Avoid git clean with Azure Devops self-hosted Build Agent

2.2k views Asked by At

I have a YAML build script in an Azure hosted git repository which gets triggered across 7 build agents running on a local VM. Every time this runs, the build performs a git clean which takes a significant amount of time due to a large node_modules folder which takes a long time to clean up.

The MSDN page here seems to suggest this is configurable but shows no detail of how to configure it. I can't tell whether this is a setting that should be specified on the agent, the YAML script, within DevOps on the pipeline, or where.

Is there any other documentation I'm missing or is this not possible?

Update: The start of the YAML file is here:

variables:
  BUILD_VERSION: 1.0.0.$(Build.BuildId)
  buildConfiguration: 'Release'
  process.clean: false

jobs:
###### ######################################################
###### 1 - Build and publish .NET
#############################################################

- job: net_build_publish
  displayName: .NET build and publish
  pool:
    name: default
  steps:
  - script: echo $(BUILD_VERSION)

  - task: DotNetCoreCLI@2
    displayName: dotnet build $(buildConfiguration)
    inputs:
      command: 'build'
      projects: |
        myrepo/**/API/*.csproj
      arguments: '-c $(buildConfiguration) /p:Version=$(BUILD_VERSION)'

The complete yaml is a lot longer, but the output from the first job includes this output in a Checkout task

Checkout myrepo@master to s

View raw log

Starting: Checkout myrepo@master to s
==============================================================================
Task         : Get sources
Description  : Get sources from a repository.

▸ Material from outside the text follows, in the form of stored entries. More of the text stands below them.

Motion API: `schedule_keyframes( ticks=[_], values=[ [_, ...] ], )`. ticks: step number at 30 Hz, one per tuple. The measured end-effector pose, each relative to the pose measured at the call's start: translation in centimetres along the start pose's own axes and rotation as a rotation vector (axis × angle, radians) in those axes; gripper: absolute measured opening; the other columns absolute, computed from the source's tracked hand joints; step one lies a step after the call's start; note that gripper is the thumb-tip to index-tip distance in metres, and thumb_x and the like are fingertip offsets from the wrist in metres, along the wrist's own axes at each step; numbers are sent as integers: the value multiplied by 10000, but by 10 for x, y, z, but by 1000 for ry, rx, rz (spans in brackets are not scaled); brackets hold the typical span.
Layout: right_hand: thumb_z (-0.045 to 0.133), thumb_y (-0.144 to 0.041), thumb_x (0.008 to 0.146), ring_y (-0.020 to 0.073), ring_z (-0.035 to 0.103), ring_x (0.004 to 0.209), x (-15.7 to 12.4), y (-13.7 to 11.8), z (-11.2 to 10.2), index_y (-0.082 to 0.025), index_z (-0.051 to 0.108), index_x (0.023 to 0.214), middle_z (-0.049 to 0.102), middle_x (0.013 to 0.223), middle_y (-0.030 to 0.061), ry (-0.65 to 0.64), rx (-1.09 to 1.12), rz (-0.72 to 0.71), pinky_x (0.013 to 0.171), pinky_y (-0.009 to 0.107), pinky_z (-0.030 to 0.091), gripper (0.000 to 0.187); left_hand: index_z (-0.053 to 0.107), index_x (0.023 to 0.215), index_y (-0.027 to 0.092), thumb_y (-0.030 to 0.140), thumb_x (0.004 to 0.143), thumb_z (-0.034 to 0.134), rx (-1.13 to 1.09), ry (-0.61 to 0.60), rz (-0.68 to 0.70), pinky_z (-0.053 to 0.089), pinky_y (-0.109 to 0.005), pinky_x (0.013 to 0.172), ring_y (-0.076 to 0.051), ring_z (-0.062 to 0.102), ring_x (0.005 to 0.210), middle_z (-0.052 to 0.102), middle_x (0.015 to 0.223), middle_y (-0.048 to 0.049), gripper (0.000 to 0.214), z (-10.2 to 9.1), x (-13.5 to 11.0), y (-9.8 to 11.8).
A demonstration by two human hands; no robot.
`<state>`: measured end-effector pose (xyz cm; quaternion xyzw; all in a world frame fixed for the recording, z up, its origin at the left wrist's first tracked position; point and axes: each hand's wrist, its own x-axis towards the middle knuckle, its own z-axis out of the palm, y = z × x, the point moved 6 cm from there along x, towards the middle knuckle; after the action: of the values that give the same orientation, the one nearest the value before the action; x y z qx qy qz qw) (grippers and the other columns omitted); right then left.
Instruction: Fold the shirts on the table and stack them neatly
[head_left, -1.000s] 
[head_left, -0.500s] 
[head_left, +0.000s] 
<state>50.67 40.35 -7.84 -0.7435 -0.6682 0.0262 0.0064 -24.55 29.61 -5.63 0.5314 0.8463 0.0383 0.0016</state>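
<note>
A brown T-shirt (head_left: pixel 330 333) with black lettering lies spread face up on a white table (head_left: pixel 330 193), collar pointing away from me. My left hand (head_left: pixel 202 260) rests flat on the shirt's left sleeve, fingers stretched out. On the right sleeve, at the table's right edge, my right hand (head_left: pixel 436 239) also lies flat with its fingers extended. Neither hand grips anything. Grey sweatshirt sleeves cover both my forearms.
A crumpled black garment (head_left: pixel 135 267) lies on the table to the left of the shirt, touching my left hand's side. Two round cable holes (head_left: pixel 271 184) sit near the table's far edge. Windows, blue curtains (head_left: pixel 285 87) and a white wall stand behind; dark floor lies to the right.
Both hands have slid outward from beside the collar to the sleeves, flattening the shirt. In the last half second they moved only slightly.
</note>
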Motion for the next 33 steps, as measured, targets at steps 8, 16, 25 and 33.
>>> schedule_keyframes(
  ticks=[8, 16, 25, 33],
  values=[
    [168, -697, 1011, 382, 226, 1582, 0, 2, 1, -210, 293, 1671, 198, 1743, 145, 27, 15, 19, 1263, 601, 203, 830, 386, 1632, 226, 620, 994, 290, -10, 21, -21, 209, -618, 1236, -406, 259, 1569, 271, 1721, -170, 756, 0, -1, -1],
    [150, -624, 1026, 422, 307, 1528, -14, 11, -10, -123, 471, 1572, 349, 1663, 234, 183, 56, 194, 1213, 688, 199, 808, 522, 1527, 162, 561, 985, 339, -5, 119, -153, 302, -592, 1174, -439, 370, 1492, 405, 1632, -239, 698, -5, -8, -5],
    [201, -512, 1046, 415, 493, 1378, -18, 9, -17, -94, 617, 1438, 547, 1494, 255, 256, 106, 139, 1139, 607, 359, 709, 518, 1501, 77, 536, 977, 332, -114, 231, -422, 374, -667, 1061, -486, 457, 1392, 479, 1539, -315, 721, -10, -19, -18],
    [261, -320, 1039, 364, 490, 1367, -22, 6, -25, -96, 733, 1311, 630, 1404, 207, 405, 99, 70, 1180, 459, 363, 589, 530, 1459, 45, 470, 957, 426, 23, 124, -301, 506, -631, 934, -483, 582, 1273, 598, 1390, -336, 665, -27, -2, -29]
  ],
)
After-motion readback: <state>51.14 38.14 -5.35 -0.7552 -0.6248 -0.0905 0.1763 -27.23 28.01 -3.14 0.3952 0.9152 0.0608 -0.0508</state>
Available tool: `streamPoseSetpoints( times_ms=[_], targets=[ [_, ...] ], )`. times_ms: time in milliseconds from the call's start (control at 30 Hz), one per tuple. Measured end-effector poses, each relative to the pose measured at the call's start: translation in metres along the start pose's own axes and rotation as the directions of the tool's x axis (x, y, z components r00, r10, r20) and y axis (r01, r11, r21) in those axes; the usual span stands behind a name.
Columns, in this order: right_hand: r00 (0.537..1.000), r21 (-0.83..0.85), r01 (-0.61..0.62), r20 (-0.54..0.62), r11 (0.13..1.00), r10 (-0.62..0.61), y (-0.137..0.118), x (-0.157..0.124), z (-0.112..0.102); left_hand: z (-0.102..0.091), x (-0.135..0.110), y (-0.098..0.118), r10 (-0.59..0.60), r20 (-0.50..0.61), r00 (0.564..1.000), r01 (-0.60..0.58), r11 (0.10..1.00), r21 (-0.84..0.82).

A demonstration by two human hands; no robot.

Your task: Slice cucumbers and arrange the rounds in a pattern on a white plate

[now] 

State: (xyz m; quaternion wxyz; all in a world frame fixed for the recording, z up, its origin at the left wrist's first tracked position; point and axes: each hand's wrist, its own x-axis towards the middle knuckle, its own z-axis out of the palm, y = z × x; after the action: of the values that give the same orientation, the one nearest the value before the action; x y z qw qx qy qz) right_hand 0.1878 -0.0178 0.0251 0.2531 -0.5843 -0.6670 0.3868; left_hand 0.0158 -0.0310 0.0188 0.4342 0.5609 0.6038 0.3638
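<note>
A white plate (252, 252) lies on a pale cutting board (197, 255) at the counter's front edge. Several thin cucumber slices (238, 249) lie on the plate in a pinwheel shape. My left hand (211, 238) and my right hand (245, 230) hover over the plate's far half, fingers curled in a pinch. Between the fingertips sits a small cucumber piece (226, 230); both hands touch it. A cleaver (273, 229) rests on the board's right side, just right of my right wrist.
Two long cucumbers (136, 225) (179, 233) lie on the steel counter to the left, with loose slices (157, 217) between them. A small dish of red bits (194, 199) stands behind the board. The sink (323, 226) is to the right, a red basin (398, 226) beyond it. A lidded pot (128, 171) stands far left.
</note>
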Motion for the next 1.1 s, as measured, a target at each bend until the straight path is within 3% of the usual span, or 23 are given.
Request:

Supports Git, TfsVC, and SVN repositories.
Version      : 1.0.0
Author       : Microsoft
Help         : [More Information](https://go.microsoft.com/fwlink/?LinkId=798199)
==============================================================================
Syncing repository: myrepo (Git)
Prepending Path environment variable with directory containing 'git.exe'.
git version
git version 2.26.2.windows.1
git lfs version
git-lfs/2.11.0 (GitHub; windows amd64; go 1.14.2; git 48b28d97)
git config --get remote.origin.url
git clean -ffdx
Removing myrepo/Data/Core/API/bin/
Removing myrepo/Data/Core/API/customersettings.json
Removing myrepo/Data/Core/API/obj/
Removing myrepo/Data/Core/Shared/bin/
Removing myrepo/Data/Core/Shared/obj/
....

We have another job further down which runs npm install and npm build for an Angular project, and every build in the pipeline is taking 5 minutes to perform the npm install step, possibly because of this git clean when retrieving the repository?

4

There are 4 answers

0
Cece Dong - MSFT On

git clean -ffdx will clean any change untracked by source control in the source. You may try Pipeline caching, which can help reduce build time by allowing the outputs or downloaded dependencies from one run to be reused in later runs, thereby reducing or avoiding the cost to recreate or redownload the same files again. Check the following link:

https://learn.microsoft.com/en-us/azure/devops/pipelines/release/caching?view=azure-devops#nodejsnpm

variables:
  npm_config_cache: $(Pipeline.Workspace)/.npm

steps:
- task: Cache@2
  inputs:
    key: 'npm | "$(Agent.OS)" | package-lock.json'
    restoreKeys: |
       npm | "$(Agent.OS)"
    path: $(npm_config_cache)
  displayName: Cache npm
5
Krzysztof Madej On

As I mentioned below. You need to calculate hash before you run npm install. If hash is the same as the one kept close to node_modules you can skip installing dependencies. This may help you achieve this:

steps:
- task: PowerShell@2
  displayName: 'Calculate and save packages.config hash'
  inputs:
    targetType: 'inline'
    pwsh: true
    script: |
      # generates a hash of package-lock.json
      $newHash = Get-FileHash -Algorithm MD5 -Path (Get-ChildItem package-lock.json)
      $hashPath = "$(System.DefaultWorkingDirectory)/cache-npm/hash.txt"
      if(Test-Path -path $hashPath) {
        if(Compare-Object -ReferenceObject $(Get-Content $hashPath) -DifferenceObject $newHash) {
          
          Write-Host "##vso[task.setvariable variable=NodeModulesAreUpToDate;]true"
          $newHash > $hashPath
          Write-Host ("Hash File saved to " + $hashPath)
        } else {
          # files are the same
          Write-Host "no need to install node_modules"
        }
      } else {
        $newHash > $hashPath
        Write-Host ("Hash File saved to " + $hashPath)
      }
      
      $storedHash = Get-Content $hashPath
      Write-Host $storedHash
    workingDirectory: '$(System.DefaultWorkingDirectory)/cache-npm'

- script: npm install
  workingDirectory: '$(Build.SourcesDirectory)/cache-npm'
  condition: ne(variables['NodeModulesAreUpToDate'], true)
0
Vasantha Ganesh On

In the checkout step, it allows us to set the boolean option clean to true or false. The default is true so it runs git clean by default.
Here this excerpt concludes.